OK, what I’m about to write here is going to sound like marketing blasphemy, but here goes…

Message Development Should be a strategically driven exercise, not a creatively driven one.

Where is this coming from, you might ask. Well, we’re involved in quite a bit of message development work here at ROF. In some projects, we handle it all internally—developing and testing Communication Platforms for physicians, patients, even pre-launch brands. While in other projects, we’re involved in more of a strategic consulting role on behalf of our clients where we shadow an agency process and assist in navigating the strategic hurdles of a given brand or category.
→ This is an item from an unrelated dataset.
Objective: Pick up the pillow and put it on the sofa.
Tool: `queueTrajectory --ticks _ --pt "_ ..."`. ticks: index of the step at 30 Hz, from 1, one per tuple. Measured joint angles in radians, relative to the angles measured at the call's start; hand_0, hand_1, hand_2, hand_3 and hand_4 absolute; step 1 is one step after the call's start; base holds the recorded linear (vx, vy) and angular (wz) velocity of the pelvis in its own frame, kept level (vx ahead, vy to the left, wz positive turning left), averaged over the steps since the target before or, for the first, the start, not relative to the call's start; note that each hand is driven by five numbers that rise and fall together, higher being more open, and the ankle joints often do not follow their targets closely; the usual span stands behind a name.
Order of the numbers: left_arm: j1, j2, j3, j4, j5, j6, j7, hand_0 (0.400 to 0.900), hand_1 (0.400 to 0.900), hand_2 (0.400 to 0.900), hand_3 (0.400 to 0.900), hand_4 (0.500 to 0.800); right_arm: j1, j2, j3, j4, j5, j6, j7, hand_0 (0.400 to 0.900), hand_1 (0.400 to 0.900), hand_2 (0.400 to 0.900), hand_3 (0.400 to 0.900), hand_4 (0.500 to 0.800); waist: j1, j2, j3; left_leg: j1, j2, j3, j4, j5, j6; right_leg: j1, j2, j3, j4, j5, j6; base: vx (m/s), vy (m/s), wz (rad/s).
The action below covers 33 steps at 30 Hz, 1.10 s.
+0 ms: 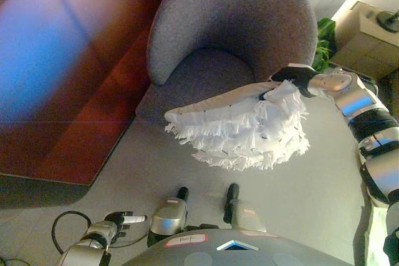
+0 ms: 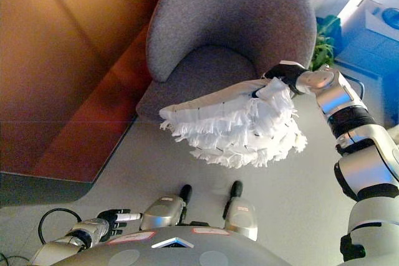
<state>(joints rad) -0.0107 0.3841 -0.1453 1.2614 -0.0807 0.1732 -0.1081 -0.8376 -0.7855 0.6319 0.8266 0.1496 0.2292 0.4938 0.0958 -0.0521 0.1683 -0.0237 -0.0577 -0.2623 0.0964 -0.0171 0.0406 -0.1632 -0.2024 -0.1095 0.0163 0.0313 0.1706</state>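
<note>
The right hand (image 1: 292, 79) grips the white fringed pillow (image 1: 240, 128) (held in air) over the grey sofa's (image 1: 230, 23) front edge; the left hand (image 1: 118, 221) hangs relaxed.

Silver-grey arms with black bands, dark hands, white-tipped fingers (image 1: 138, 218).

Pillow (image 2: 234, 126) in right hand (image 2: 283, 76)

Grey floor (image 1: 312, 185), potted plant (image 1: 323, 42)
</note>
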Motion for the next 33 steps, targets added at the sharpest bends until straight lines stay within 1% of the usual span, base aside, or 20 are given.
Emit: queueTrajectory --ticks 2,3,4,5,6,7,8,9,10,11,12,13,14,16,19,21,22,26,29,33 --pt "0.009 0.000 0.000 0.008 -0.001 -0.006 0.002 0.900 0.900 0.900 0.900 0.800 -0.015 -0.005 0.000 0.052 0.003 0.000 0.027 0.400 0.400 0.400 0.400 0.500 -0.009 -0.012 -0.007 0.012 -0.002 -0.051 -0.002 -0.019 -0.027 0.023 0.002 -0.005 -0.034 0.007 -0.010 0.33 -0.248 0.33" --pt "0.018 0.002 0.006 0.010 -0.001 -0.011 0.004 0.900 0.900 0.900 0.900 0.800 -0.027 -0.009 0.000 0.074 0.003 0.000 0.048 0.400 0.400 0.400 0.400 0.500 -0.006 -0.026 -0.016 0.018 -0.002 -0.054 -0.008 -0.028 -0.042 0.040 0.003 -0.010 -0.034 0.004 -0.014 0.28 -0.147 0.38" --pt "0.024 -0.002 0.015 0.019 -0.002 -0.014 0.007 0.900 0.900 0.900 0.900 0.800 -0.038 -0.014 0.003 0.085 0.002 0.000 0.063 0.400 0.400 0.400 0.400 0.500 -0.008 -0.032 -0.022 0.021 0.010 -0.046 -0.006 -0.042 -0.062 0.059 0.012 -0.007 -0.045 0.060 -0.052 0.29 -0.163 0.49" --pt "0.032 -0.008 0.018 0.033 -0.001 -0.018 0.008 0.900 0.900 0.900 0.900 0.800 -0.053 -0.014 0.006 0.110 0.002 -0.003 0.076 0.400 0.400 0.400 0.400 0.500 -0.008 -0.025 -0.026 0.023 0.047 0.001 0.013 -0.063 -0.092 0.067 0.028 -0.025 -0.031 0.107 -0.090 0.28 -0.230 0.49" --pt "0.037 -0.023 0.019 0.037 -0.002 -0.019 0.011 0.900 0.900 0.900 0.900 0.800 -0.060 -0.021 0.014 0.130 0.000 -0.004 0.081 0.400 0.400 0.400 0.400 0.500 -0.008 -0.004 -0.030 0.010 0.091 0.051 0.069 -0.087 -0.120 0.088 0.059 -0.051 -0.027 0.100 -0.104 0.27 -0.295 0.62" --pt "0.045 -0.032 0.020 0.034 -0.002 -0.019 0.013 0.900 0.900 0.900 0.900 0.800 -0.060 -0.026 0.015 0.145 -0.001 -0.003 0.081 0.400 0.400 0.400 0.400 0.500 0.002 -0.001 -0.029 -0.017 0.106 0.091 0.139 -0.097 -0.127 0.108 0.076 -0.066 -0.034 0.096 -0.124 0.23 -0.277 0.94" --pt "0.046 -0.040 0.019 0.032 0.000 -0.019 0.008 0.900 0.900 0.900 0.900 0.800 -0.059 -0.040 0.018 0.154 -0.001 0.003 0.082 0.400 0.400 0.400 0.400 0.500 0.016 -0.011 -0.021 -0.089 0.115 0.148 0.259 -0.097 -0.138 0.143 0.085 -0.086 -0.074 0.097 -0.142 0.26 -0.236 0.92" --pt "0.049 -0.047 0.018 0.026 0.006 -0.019 0.003 0.900 0.900 0.900 0.900 0.800 -0.060 -0.056 0.025 0.158 -0.002 0.012 0.080 0.400 0.400 0.400 0.400 0.500 0.032 -0.012 -0.017 -0.132 0.133 0.209 0.296 -0.083 -0.134 0.172 0.093 -0.118 -0.104 0.101 -0.154 0.20 -0.154 0.88" --pt "0.048 -0.053 0.012 0.020 0.009 -0.021 -0.008 0.900 0.900 0.900 0.900 0.800 -0.061 -0.071 0.027 0.174 -0.002 0.021 0.077 0.400 0.400 0.400 0.400 0.500 0.035 -0.011 -0.017 -0.155 0.148 0.258 0.268 -0.081 -0.132 0.178 0.098 -0.153 -0.103 0.084 -0.161 0.15 -0.089 0.54" --pt "0.048 -0.056 -0.001 0.001 0.009 -0.020 -0.021 0.900 0.900 0.900 0.900 0.800 -0.065 -0.091 0.027 0.198 -0.001 0.034 0.077 0.400 0.400 0.400 0.400 0.500 0.038 -0.005 -0.017 -0.169 0.166 0.287 0.225 -0.055 -0.131 0.186 0.105 -0.192 -0.101 0.071 -0.170 0.14 -0.046 0.41" --pt "0.051 -0.056 -0.001 -0.016 0.009 -0.020 -0.022 0.900 0.900 0.900 0.900 0.800 -0.067 -0.103 0.027 0.207 -0.003 0.049 0.076 0.400 0.400 0.400 0.400 0.500 0.047 -0.001 -0.015 -0.169 0.178 0.292 0.187 -0.038 -0.132 0.194 0.114 -0.204 -0.103 0.065 -0.171 0.20 -0.033 0.24" --pt "0.060 -0.057 -0.002 -0.020 0.007 -0.019 -0.022 0.900 0.900 0.900 0.900 0.800 -0.081 -0.103 0.027 0.231 0.000 0.056 0.077 0.400 0.400 0.400 0.400 0.500 0.047 -0.001 -0.016 -0.154 0.179 0.288 0.137 -0.023 -0.132 0.202 0.118 -0.214 -0.103 0.057 -0.170 0.24 -0.041 0.24" --pt "0.072 -0.065 -0.003 -0.014 0.008 -0.016 -0.021 0.900 0.900 0.900 0.900 0.800 -0.113 -0.103 0.027 0.284 0.001 0.056 0.080 0.400 0.400 0.400 0.400 0.500 0.045 0.009 -0.016 -0.123 0.183 0.287 0.066 0.003 -0.145 0.212 0.120 -0.227 -0.103 0.049 -0.165 0.22 -0.050 0.26" --pt "0.097 -0.088 -0.003 -0.011 0.008 -0.021 -0.019 0.900 0.900 0.900 0.900 0.800 -0.194 -0.116 0.027 0.385 -0.010 0.069 0.083 0.400 0.400 0.400 0.400 0.500 0.048 0.056 -0.029 -0.071 0.193 0.290 -0.026 0.066 -0.150 0.214 0.139 -0.235 -0.103 0.037 -0.149 0.19 -0.051 0.17" --pt "0.096 -0.081 -0.002 -0.011 0.010 -0.034 0.000 0.900 0.900 0.900 0.900 0.800 -0.274 -0.154 0.027 0.465 -0.028 0.085 0.085 0.400 0.400 0.400 0.400 0.500 0.050 0.045 -0.023 -0.054 0.160 0.279 -0.095 0.092 -0.129 0.212 0.114 -0.210 -0.103 0.031 -0.125 0.17 -0.053 0.18" --pt "0.096 -0.071 0.009 -0.012 0.010 -0.046 -0.001 0.900 0.900 0.900 0.900 0.800 -0.306 -0.176 0.023 0.468 -0.039 0.092 0.083 0.400 0.400 0.400 0.400 0.500 0.069 0.045 -0.023 -0.045 0.147 0.272 -0.115 0.098 -0.121 0.215 0.102 -0.200 -0.103 0.025 -0.114 0.11 -0.041 0.17" --pt "0.096 -0.062 0.012 -0.012 0.014 -0.049 -0.001 0.900 0.900 0.900 0.900 0.800 -0.318 -0.179 0.023 0.468 -0.042 0.092 0.077 0.900 0.900 0.900 0.900 0.800 0.080 0.045 -0.023 -0.043 0.145 0.268 -0.120 0.098 -0.121 0.216 0.100 -0.201 -0.103 0.023 -0.111 0.06 -0.040 0.12" --pt "0.098 -0.030 0.014 -0.013 0.031 -0.054 -0.004 0.900 0.900 0.900 0.900 0.800 -0.353 -0.179 0.023 0.469 -0.049 0.112 0.045 0.900 0.900 0.900 0.900 0.800 0.113 0.055 -0.029 -0.057 0.148 0.252 -0.124 0.104 -0.124 0.211 0.100 -0.201 -0.104 0.015 -0.104 -0.05 -0.035 0.08" --pt "0.101 -0.028 0.014 -0.013 0.031 -0.054 -0.013 0.900 0.900 0.900 0.900 0.800 -0.372 -0.179 0.023 0.470 -0.049 0.119 0.014 0.900 0.900 0.900 0.900 0.800 0.129 0.063 -0.034 -0.079 0.153 0.241 -0.137 0.122 -0.128 0.188 0.105 -0.202 -0.103 0.016 -0.107 -0.04 -0.016 0.00" --pt "0.122 -0.028 0.014 -0.013 0.030 -0.059 -0.016 0.900 0.900 0.900 0.900 0.800 -0.373 -0.179 0.023 0.470 -0.079 0.119 0.004 0.900 0.900 0.900 0.900 0.800 0.134 0.063 -0.034 -0.080 0.152 0.238 -0.139 0.125 -0.128 0.188 0.104 -0.203 -0.103 0.016 -0.107 0.03 -0.020 -0.05"
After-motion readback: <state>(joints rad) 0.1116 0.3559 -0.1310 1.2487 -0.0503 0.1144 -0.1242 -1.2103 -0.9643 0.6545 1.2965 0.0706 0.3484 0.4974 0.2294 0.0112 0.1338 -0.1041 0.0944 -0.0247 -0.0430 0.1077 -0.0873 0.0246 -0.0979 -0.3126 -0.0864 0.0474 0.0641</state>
Now, having spent the first half of my career on the agency side and the second half as a strategic supplier, I think I’m qualified to lay this out there. What often goes fundamentally wrong with message development is that your brand’s core communication platform is generated and refined over time by creatives, not strategists. This is a huge issue because messages should not be viewed as stand alone units of eloquently written copy. They need to be crafted together, with a precise articulation and hierarchy to tell the most compelling story for your brand.

In most cases, copywriters are not going to be intimate with the broader strategic issues impacting your brand and that can result in a default approach of treating messages as individual elements of copy rather than a strategic, cohesive platform.
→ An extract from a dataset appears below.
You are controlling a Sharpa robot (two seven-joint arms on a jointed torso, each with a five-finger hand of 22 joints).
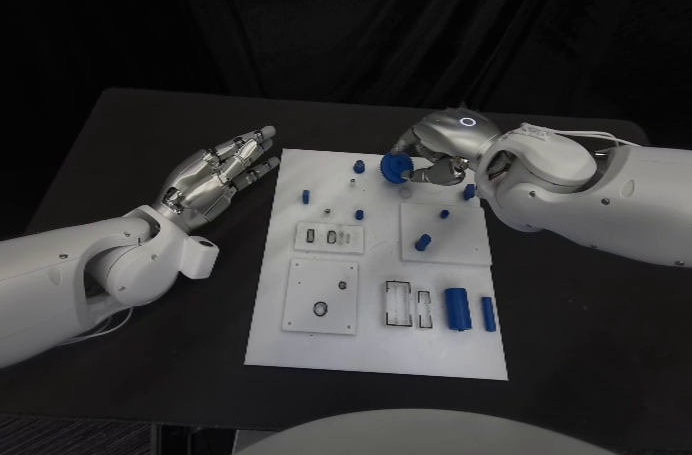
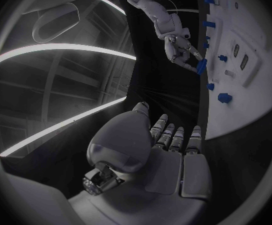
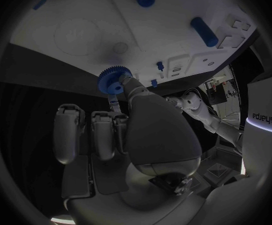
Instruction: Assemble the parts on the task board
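Between my right hand's (image 1: pixel 433 155) fingertips I pinch the blue gear (image 1: pixel 397 166), lifted over the task board (image 1: pixel 375 350) to seat it; my left hand (image 1: pixel 216 175) rests spread, empty.

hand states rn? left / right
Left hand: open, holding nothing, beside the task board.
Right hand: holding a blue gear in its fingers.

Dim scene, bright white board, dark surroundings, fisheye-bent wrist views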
So how did you arrive at the current message platform for your brand? Did your agency develop a list of messages that physicians assembled into their “preferred” order? Or did you work with someone who carefully crafted a few distinct, but compelling stories about your brand and then vet those with a sufficient sample of your customers? If you did not select the latter option, then it may be time to reevaluate your brand story to ensure that it translates to a strategic idea that is larger than the sum of it’s well-articulated parts.